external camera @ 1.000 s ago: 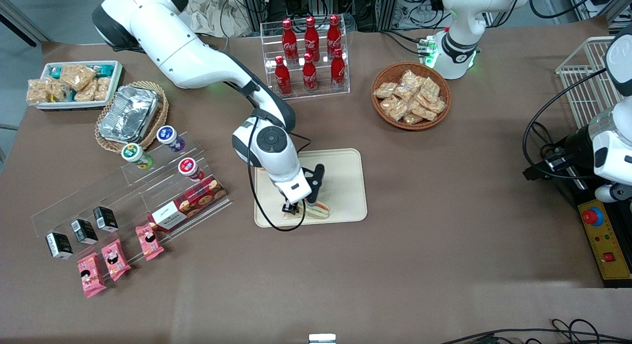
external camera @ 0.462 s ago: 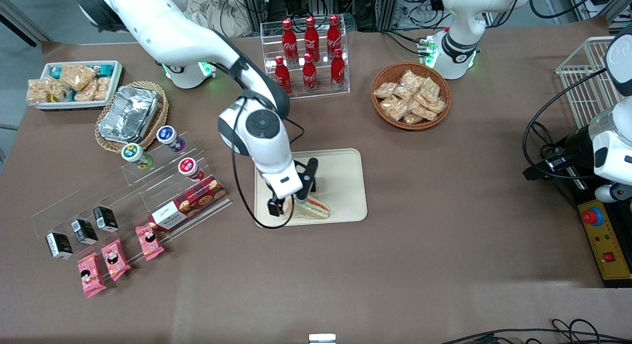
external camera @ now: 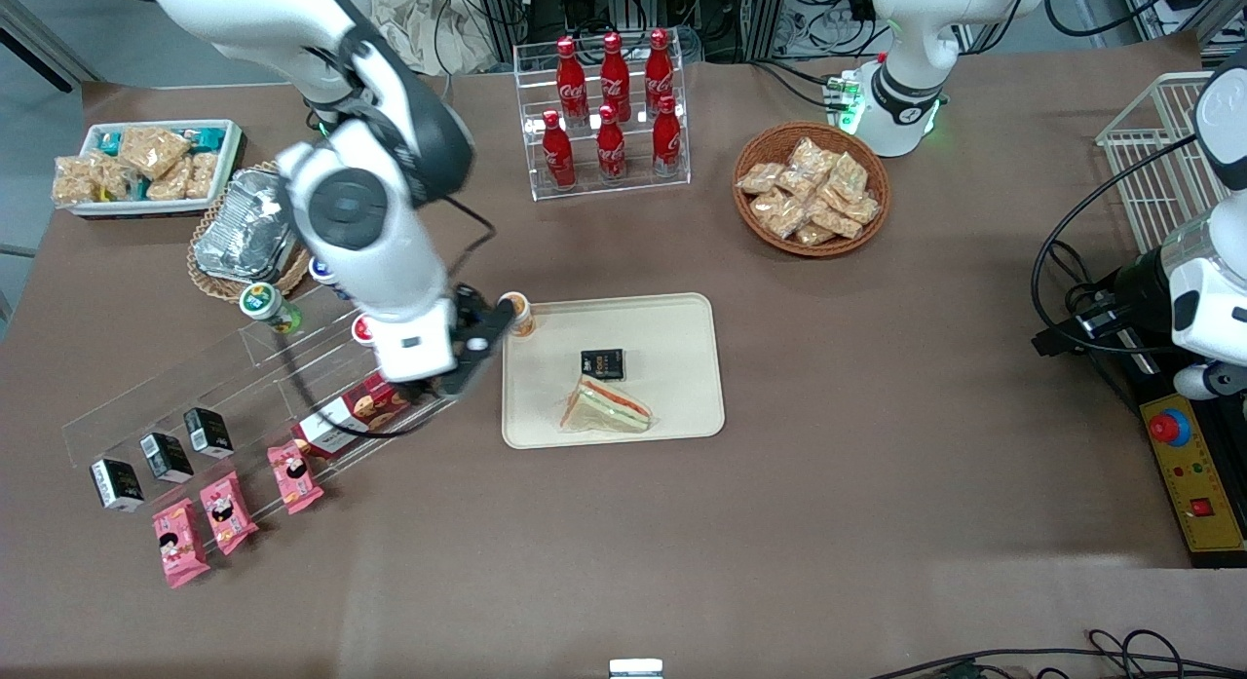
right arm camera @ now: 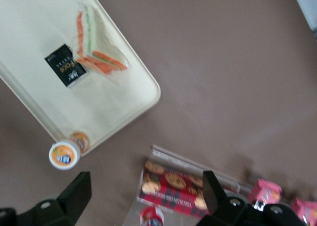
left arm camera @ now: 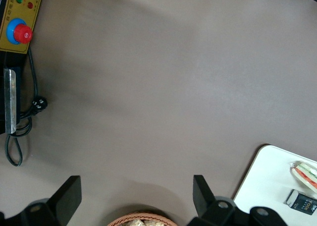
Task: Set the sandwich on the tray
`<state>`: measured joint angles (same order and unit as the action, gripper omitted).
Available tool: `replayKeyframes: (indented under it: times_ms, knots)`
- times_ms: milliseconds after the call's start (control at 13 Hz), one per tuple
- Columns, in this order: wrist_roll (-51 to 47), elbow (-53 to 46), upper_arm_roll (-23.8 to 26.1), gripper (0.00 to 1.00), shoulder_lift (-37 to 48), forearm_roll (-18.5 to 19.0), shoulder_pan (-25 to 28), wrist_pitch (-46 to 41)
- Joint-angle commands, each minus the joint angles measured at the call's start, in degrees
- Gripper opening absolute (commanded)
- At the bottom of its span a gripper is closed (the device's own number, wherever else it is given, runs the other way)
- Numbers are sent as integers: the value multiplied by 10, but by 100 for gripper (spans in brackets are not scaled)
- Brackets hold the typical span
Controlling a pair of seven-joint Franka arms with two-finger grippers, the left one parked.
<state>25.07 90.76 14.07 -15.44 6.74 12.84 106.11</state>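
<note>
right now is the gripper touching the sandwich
Apart. The front view shows the gripper open above the cookie box, off the tray, with bare tray between it and the sandwich.

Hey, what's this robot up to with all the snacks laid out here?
It is loading a lunch tray. The sandwich already lies on the cream tray, just nearer the front camera than a small black packet. The gripper is open and holds nothing; it hangs off the tray above the clear display rack, near the red cookie box. A small orange-lidded cup stands at the tray's corner.
</note>
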Motion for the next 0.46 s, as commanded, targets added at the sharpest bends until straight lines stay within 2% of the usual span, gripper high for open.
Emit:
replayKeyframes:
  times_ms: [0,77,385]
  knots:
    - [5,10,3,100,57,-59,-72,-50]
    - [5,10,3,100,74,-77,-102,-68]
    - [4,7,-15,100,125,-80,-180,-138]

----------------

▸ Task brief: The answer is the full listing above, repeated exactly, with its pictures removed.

▸ Result of the task:
external camera @ 1.000 s ago: 
external camera @ 0.462 s ago: 
external camera @ now: 
right arm camera @ now: 
left arm camera @ now: 
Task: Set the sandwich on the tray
`<state>`: measured joint angles (same order and unit as the action, gripper omitted).
Available tool: `replayKeyframes: (indented under it: times_ms, knots)`
- times_ms: milliseconds after the call's start (control at 13 Hz), one per tuple
- Columns, in this order: wrist_roll (-51 to 47), elbow (-53 to 46), upper_arm_roll (-23.8 to 26.1), gripper (0.00 to 1.00), shoulder_lift (-37 to 48), forearm_roll (-18.5 to 19.0), shoulder_pan (-25 to 28), wrist_pitch (-46 to 41)
- Joint-angle commands, each minus the joint angles measured at the call's start, in degrees
- Gripper opening absolute (commanded)
- At the bottom of its span a gripper is closed (the device's own number, wherever else it is given, runs the other way)
- Numbers are sent as integers: the value multiplied by 10, but by 100 for gripper (spans in brackets are not scaled)
- Brackets hold the typical span
Controlling a pair of seven-joint Franka arms with two-finger grippers, the left one parked.
<state>25.07 90.76 14.07 -15.44 6.74 12.84 106.11</state>
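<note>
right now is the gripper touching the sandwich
Apart. The front view shows the gripper open above the cookie box, off the tray, with bare tray between it and the sandwich.

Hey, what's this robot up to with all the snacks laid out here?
It is loading a lunch tray. The sandwich already lies on the cream tray, just nearer the front camera than a small black packet. The gripper is open and holds nothing; it hangs off the tray above the clear display rack, near the red cookie box. A small orange-lidded cup stands at the tray's corner.
</note>
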Motion for the next 0.46 s, as commanded, targets added at the sharpest bends until straight lines stay within 2% of the usual span, gripper high for open.
Emit:
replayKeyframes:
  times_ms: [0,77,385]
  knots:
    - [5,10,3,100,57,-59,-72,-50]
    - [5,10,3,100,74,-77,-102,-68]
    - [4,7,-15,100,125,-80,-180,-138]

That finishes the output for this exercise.